Queria escrever um livro para uma criança ou adolescente sobre o meu sentido de vida. Mas no fundo mesmo eu queria era me convencer a mudar radicalmente a minha. Falar das coisas boas como comer bolo de mãe com café e leite, deitar no colo dela e se permitir ser criança de novo. Quando a gente é criança tudo é fácil, espontâneo. Choramos sem pudor, reivindicamos atenção e rimos até ficar com dor de barriga. Um copo de água com açúcar vira refresco, um papel e lápis coloridos uma ampla possibilidade, qualquer história nos faz protagonistas do faz-de-conta que sai das páginas de um livro para a vida real, que só existe na nossa cabeça. Mas crescemos e aprendemos a reprimir. Lá um dia tentamos lembrar, recompor, quem éramos de verdade e... Tarde demais! Não lembramos de mais nada. O tempo, as responsabilidades, as pressões nos imprimem máscaras, nos fazem mentir sobre nós mesmos, nos conduzem a outros caminhos.
E hoje nesta tarde ensolarada, enquanto meus filhos dormem, penso no que fui e no que quero ser. O que você quer ser quando crescer? É a pergunta que mais ouvimos na infância. Tem uma hora na vida que alguém lá do coração pergunta baixinho: O que você quer ser quando encolher? Essa pergunta tem duas implicações: encolher no sentido de envelhecer e encolher no sentido de voltar a ser criança. Quando Jesus falou que ninguém entraria no céu se não fosse como uma criança, acho que ele queria dizer isso. Resgatar sonhos, desejos, alegrias. Purificar a alma.
Sou jornalista e dediquei muito do meu tempo à função de divulgar notícias, nem sempre boas. Parece simples, mas não é. Eu sonhava em ir para algum lugar insólito, viajar muito pelo mundo e escrever notícias de lá, além de fotos, muitas e belas fotos. Nunca saí do Brasil e passei horas em jornais pequenos, insalubres, sob o comando de pessoas sem paixão, que só pensam em lucro. Em meio a tantas responsabilidades e sob o peso delas, que dói costas e cabeça, não vi meu filho mais velho crescer. Ele nasceu e, de repente, estava maior que eu, um jovem alto, magro e crítico demais. Aprendeu comigo. Que legado... Agora tenho outros dois filhos, um pequeno e outro recém-nascido. Não quero que aconteça a mesma coisa.
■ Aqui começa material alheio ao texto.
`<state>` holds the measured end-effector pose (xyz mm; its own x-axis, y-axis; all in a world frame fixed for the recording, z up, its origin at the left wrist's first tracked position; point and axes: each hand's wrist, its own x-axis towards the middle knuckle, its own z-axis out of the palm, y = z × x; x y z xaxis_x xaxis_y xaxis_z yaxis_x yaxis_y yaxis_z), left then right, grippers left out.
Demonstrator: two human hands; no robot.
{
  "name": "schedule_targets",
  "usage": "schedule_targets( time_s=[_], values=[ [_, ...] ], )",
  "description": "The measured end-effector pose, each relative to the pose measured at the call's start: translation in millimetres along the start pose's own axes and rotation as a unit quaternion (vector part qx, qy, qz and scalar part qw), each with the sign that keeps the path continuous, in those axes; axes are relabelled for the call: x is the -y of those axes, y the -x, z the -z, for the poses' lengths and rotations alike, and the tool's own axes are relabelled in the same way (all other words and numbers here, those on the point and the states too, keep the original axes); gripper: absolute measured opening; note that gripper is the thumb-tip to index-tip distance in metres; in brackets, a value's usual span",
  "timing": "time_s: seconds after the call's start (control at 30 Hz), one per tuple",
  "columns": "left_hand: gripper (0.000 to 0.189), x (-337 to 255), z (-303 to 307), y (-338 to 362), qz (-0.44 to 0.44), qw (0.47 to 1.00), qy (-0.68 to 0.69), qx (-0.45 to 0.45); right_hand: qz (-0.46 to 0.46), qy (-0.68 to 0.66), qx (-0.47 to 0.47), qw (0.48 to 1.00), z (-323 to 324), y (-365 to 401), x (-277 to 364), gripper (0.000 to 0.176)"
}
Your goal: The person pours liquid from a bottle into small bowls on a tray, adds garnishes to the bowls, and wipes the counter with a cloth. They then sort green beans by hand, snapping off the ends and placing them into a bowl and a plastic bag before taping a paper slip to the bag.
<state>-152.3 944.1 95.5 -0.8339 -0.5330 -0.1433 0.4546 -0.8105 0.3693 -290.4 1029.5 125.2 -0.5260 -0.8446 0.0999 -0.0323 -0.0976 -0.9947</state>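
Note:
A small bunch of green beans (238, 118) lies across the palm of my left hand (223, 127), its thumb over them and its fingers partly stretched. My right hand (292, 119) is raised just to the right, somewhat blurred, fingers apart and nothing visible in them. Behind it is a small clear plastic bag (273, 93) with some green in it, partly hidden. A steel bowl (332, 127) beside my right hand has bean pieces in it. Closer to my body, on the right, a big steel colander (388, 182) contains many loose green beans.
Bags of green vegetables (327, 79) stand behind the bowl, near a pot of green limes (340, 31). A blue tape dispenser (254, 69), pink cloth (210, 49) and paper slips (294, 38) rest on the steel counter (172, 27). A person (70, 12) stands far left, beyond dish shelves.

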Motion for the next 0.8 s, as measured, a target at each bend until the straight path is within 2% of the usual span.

Peço perdão ao meu belo rapaz, mas não conseguirei voltar no tempo. O que eu fiz e o que eu não fiz são irreversíveis porque passou. O bom é que podemos, juntos, curtir a infância dos outros dois, mergulhar com eles no mundo mágico das cores, sonhos e sabores. E assim voltar à nossa real essência. E quem sabe, um dia, fazer uma linda matéria em Tocantins.